__EXERCISE DETAILS__. Print, exactly as they appear in the listing below, the lines from the line with "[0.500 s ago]" to the line with "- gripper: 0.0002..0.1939", with both end lines kept.

"""

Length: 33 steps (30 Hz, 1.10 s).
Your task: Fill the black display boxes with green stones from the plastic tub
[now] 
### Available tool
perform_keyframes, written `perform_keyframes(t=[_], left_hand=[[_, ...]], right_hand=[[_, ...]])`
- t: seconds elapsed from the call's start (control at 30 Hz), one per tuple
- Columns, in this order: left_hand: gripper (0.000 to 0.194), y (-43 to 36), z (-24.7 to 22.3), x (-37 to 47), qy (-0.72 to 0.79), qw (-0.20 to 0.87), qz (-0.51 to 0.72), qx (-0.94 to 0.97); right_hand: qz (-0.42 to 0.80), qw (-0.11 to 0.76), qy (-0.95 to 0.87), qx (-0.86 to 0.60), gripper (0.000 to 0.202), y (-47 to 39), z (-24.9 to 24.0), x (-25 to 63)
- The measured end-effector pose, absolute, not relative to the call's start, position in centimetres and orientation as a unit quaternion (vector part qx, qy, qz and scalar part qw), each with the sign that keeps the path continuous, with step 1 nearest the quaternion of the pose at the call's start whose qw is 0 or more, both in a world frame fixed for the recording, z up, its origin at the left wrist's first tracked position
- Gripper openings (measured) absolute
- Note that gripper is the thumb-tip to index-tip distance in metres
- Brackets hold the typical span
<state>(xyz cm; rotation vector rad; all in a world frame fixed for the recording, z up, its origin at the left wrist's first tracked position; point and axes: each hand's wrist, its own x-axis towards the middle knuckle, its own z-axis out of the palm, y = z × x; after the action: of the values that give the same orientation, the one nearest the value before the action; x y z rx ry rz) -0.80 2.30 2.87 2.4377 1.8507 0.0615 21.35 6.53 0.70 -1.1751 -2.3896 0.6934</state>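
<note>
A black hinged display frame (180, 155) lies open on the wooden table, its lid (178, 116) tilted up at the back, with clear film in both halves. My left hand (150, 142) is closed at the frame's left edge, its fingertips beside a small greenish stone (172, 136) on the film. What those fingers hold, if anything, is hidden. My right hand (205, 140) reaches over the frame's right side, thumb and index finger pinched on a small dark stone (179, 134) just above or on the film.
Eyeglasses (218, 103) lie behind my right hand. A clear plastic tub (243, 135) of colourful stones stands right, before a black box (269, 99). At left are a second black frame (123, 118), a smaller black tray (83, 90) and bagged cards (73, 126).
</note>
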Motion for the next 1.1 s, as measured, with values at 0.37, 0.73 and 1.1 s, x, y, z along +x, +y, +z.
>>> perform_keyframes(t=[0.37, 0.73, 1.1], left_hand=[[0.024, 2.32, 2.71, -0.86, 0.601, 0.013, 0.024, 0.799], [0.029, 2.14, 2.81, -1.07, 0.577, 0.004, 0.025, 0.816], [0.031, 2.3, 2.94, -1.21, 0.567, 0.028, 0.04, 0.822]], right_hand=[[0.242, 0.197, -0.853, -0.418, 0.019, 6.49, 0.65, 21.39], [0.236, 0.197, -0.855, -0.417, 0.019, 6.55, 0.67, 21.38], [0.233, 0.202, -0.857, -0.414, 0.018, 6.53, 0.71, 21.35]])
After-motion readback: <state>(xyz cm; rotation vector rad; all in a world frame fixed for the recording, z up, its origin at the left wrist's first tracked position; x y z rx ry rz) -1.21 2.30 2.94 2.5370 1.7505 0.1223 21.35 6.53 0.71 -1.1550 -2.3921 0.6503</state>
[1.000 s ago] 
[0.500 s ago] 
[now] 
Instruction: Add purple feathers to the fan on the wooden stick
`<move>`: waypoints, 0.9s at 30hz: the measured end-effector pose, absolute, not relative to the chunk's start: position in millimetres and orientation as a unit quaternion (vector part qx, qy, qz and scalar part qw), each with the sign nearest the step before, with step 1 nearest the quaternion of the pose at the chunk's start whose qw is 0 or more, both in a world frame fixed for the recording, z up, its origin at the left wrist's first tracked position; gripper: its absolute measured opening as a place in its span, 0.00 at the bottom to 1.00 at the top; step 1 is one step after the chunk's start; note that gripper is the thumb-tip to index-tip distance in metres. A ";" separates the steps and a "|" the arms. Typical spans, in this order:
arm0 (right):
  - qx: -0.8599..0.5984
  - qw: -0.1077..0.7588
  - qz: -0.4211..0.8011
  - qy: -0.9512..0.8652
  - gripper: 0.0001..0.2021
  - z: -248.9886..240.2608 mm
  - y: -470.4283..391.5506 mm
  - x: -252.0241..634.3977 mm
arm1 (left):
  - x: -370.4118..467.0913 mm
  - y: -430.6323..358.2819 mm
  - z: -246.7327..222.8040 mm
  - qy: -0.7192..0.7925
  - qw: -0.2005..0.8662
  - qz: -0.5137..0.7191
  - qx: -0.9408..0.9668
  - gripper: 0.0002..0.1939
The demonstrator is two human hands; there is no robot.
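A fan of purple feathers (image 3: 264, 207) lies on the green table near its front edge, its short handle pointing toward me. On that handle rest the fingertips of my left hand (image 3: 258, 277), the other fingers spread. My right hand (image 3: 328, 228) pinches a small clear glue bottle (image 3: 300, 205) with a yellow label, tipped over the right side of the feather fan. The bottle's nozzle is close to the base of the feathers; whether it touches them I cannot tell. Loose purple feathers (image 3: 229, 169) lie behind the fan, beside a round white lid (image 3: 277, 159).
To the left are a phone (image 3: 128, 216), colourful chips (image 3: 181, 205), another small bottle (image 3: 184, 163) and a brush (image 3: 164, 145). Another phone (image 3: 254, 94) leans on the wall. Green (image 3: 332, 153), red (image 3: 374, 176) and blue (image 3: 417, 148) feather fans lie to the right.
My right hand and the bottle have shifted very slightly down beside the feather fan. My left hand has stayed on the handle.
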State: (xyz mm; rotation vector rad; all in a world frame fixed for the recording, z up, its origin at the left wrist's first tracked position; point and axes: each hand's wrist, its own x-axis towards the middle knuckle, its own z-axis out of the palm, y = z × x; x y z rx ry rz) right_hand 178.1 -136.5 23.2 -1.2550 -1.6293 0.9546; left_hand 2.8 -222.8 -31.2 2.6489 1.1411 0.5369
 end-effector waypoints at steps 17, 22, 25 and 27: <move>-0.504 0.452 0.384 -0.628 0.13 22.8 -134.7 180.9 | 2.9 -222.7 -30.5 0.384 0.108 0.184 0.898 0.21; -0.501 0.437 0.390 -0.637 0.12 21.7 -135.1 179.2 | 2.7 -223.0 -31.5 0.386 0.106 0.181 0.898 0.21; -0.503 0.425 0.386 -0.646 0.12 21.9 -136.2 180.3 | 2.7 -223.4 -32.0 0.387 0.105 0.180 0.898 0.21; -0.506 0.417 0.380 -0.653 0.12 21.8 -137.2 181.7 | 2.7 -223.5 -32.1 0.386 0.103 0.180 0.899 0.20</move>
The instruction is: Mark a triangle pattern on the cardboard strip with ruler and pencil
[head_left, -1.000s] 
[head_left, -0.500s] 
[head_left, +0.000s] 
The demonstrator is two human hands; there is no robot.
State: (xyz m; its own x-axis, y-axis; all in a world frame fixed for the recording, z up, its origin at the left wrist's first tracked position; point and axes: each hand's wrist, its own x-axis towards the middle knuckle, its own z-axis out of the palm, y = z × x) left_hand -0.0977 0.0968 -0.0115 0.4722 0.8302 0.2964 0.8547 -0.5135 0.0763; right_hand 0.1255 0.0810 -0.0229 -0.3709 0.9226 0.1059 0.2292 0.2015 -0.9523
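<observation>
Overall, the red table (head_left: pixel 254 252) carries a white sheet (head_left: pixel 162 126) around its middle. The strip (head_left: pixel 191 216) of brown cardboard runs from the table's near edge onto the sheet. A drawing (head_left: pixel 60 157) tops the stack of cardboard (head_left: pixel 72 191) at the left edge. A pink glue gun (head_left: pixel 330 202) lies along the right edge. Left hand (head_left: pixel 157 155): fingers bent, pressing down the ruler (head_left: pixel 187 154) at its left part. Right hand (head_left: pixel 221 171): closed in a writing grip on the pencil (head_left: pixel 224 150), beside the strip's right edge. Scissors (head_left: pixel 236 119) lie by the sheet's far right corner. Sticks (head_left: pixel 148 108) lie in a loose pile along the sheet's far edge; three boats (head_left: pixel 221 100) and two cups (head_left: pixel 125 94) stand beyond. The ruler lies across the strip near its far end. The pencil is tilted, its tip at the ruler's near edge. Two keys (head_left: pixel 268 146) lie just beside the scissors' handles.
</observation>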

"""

__RESPONSE__.
[0.500 s ago] 
[now] 
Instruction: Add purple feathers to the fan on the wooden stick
`<move>`: waypoints, 0.9s at 30hz: the measured end-effector pose, absolute, not relative to the chunk's start: position in millimetres and orientation as a unit quaternion (vector part qx, qy, qz and scalar part qw), each with the sign nearest the step before, with step 1 nearest the quaternion of the pose at the chunk's start whose qw is 0 or more, both in a world frame fixed for the recording, z up, its origin at the left wrist's first tracked position; gripper: its absolute measured opening as a place in its span, 0.00 at the bottom to 1.00 at the top; step 1 is one step after the chunk's start; note that gripper is the thumb-tip to index-tip distance in metres. A ";" separates the steps and a "|" the arms. Typical spans, in this order:
arm0 (right):
  - qx: -0.8599..0.5984
  - qw: -0.1077..0.7588
  - qz: -0.4211..0.8011
  - qy: -0.9512..0.8652
  - gripper: 0.0001..0.2021
  - z: -248.9886..240.2608 mm
  - y: -470.4283..391.5506 mm
  - x: -252.0241..634.3977 mm
arm1 (left):
  - x: -370.4118..467.0913 mm
  - y: -430.6323..358.2819 mm
  - z: -246.7327..222.8040 mm
  - qy: -0.7192..0.7925
  - qw: -0.2005..0.8662
  - qz: -0.5137..0.7191
  - qx: -0.9408..0.9668
  - gripper: 0.0002..0.1939

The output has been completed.